Based at the Highpoint Treatment Center in New Bedford, the women’s residential substance abuse facility will include a 25-bed detoxification unit with 35 step-down beds. The additional beds allow women, whose substance use puts themselves or others at risk, to receive treatment in a community-based setting, rather than at MCI-Framingham.

 

The number of women ordered by a court into a detoxification program and subsequently forced to obtain treatment in a prison environment has grown over the past 10 years from nine women in 1995 to 157 women last year.

 

“This is a tremendous opportunity for the Commonwealth to fill a gap in our substance abuse treatment options for women,” said Corrections Commissioner Kathleen Dennehy. “Women who are civilly committed do not belong in prison. They need to be in a community based treatment center such as Highpoint.”

 

The new program will offer more comprehensive substance abuse treatment services for the women who are currently sent to the state’s correctional facility.
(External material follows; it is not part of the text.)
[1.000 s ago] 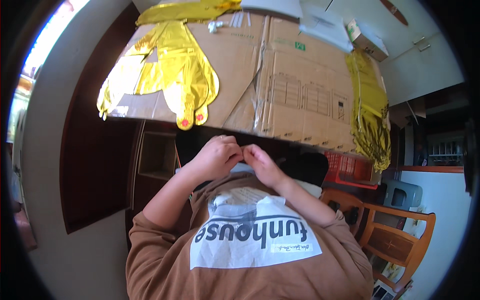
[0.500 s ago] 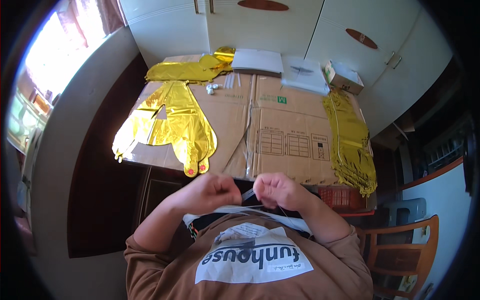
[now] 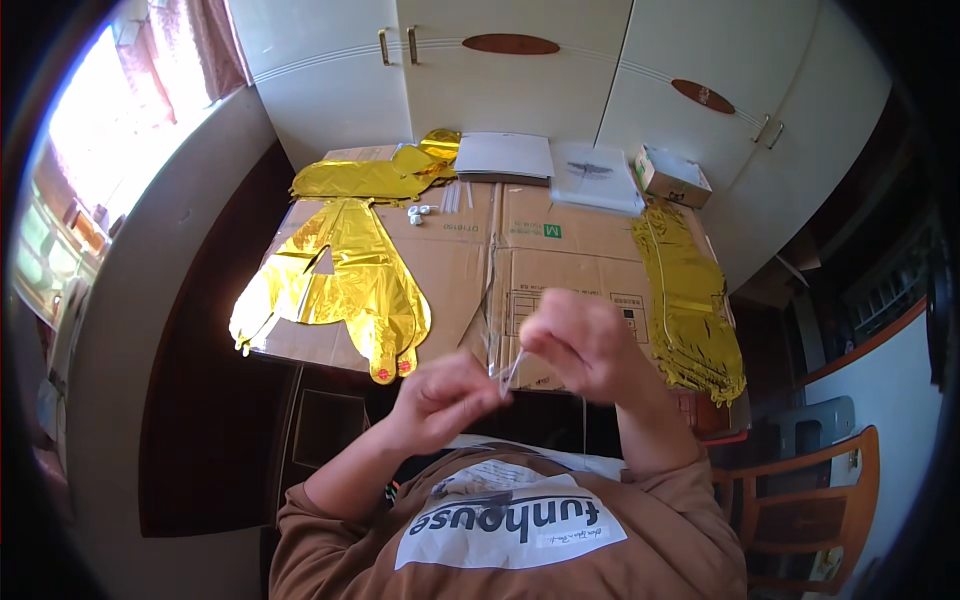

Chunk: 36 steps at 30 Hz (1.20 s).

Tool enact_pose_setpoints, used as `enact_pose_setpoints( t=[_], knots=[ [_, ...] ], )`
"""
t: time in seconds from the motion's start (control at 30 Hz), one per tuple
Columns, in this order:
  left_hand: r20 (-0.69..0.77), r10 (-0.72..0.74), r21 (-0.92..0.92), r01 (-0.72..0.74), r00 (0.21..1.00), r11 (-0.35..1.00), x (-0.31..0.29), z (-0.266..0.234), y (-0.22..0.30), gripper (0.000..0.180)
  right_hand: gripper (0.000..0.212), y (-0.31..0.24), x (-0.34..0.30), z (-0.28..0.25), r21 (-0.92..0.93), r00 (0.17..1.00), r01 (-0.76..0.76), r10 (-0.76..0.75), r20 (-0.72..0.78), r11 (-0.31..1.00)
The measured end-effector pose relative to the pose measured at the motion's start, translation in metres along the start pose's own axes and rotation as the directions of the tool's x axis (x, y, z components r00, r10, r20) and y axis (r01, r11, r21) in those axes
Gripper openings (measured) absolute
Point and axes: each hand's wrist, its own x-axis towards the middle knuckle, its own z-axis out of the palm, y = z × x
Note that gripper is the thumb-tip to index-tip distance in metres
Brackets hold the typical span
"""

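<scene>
L hand (image 3: 440,402) & R hand (image 3: 582,345) both pinch a clear strip (image 3: 512,373), nr cardboard (image 3: 440,275) front edge; gold foil (image 3: 345,285) lies flat on L side, foil pile (image 3: 690,300) on R.

Clear, thin strip (image 3: 511,373)
It is bridging the left grip (image 3: 440,402) and right grip (image 3: 588,345), slanting upward toward the right.

Brown cardboard-covered desk (image 3: 450,270): A-shaped gold foil sheet (image 3: 365,285) lies left, oblong gold foil stack (image 3: 688,300) right; thin translucent strip (image 3: 510,376) between left hand (image 3: 443,400) and right hand (image 3: 585,345).
</scene>
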Motion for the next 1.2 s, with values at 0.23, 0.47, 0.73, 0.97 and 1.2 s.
enact_pose_setpoints(
  t=[0.23,0.47,0.73,0.97,1.2],
  knots=[
    [-0.298,0.171,0.597,0.044,0.939,0.801,0.02,-0.02,0.003,0.007,0.013,-0.011,-0.024,0.022,0.222,0.971,-0.135,0.084,0.225,0.966],
    [-0.346,-0.064,-0.424,-0.095,0.936,0.901,0.018,-0.019,0.017,0.008,0.012,0.014,-0.014,0.035,0.32,0.959,-0.215,0.137,0.248,0.923],
    [-0.141,0.034,-0.311,-0.077,0.989,0.947,0.017,-0.01,0.017,0.003,0.016,0.043,-0.016,0.036,0.362,0.945,-0.285,0.196,0.262,0.888],
    [0.304,-0.095,0.021,0.093,0.948,0.995,0.024,-0.007,0.0,0.004,0.029,0.043,-0.019,0.023,0.557,0.883,-0.467,0.398,0.25,0.687],
    [-0.146,-0.033,0.442,0.095,0.989,0.892,0.028,-0.003,-0.013,0.011,0.023,0.031,-0.032,0.027,0.572,0.938,-0.346,0.288,0.193,0.743]
  ],
)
Since civil commitments are housed and treated separately from convicted criminals, the women are not able to participate in a number of substance abuse programs.

 

The four-year contract costs $1.8 million per year and the program will be open to women affected by substance abuse addiction in April 2006. The contract was awarded to Highpoint based on their track record of providing a comprehensive continuum of care for those in need of substance treatment.

 

“We are facing a silent epidemic of substance abuse and addiction in the Commonwealth which has been fueled, in no small part, by the skyrocketing use and abuse of OxyContin and heroin,” said Senator Steven Tolman, Senate Chairman of the Joint Committee on Mental Health and Substance Abuse. “Adequate and appropriate treatment is the key to recovery, and these beds will go a long way toward achieving that end.”

 

“Massachusetts is taking a critical step in combating the epidemic of substance abuse today by investing in a secure treatment facility for women,” said Representative Ruth Balser, House Chairwoman of the Joint Committee on Mental Health and Substance Abuse. “By taking this program out of a prison and putting it into a health care facility, we offer not only care but hope to those suffering from the illness of addiction.”

 

In addition to the detox component, the programs at Highpoint will offer counseling services for domestic violence, trauma, and women’s health and family issues. Patients will also have access to an “aftercare” component to assist women suffering from addiction to help maintain their recovery and make a healthy and productive return to society.

 

The development of the program follows the recommendations identified in Healey’s Substance Abuse Strategic Plan issued in May as well as the report released by the Department of Correction’s Advisory Council.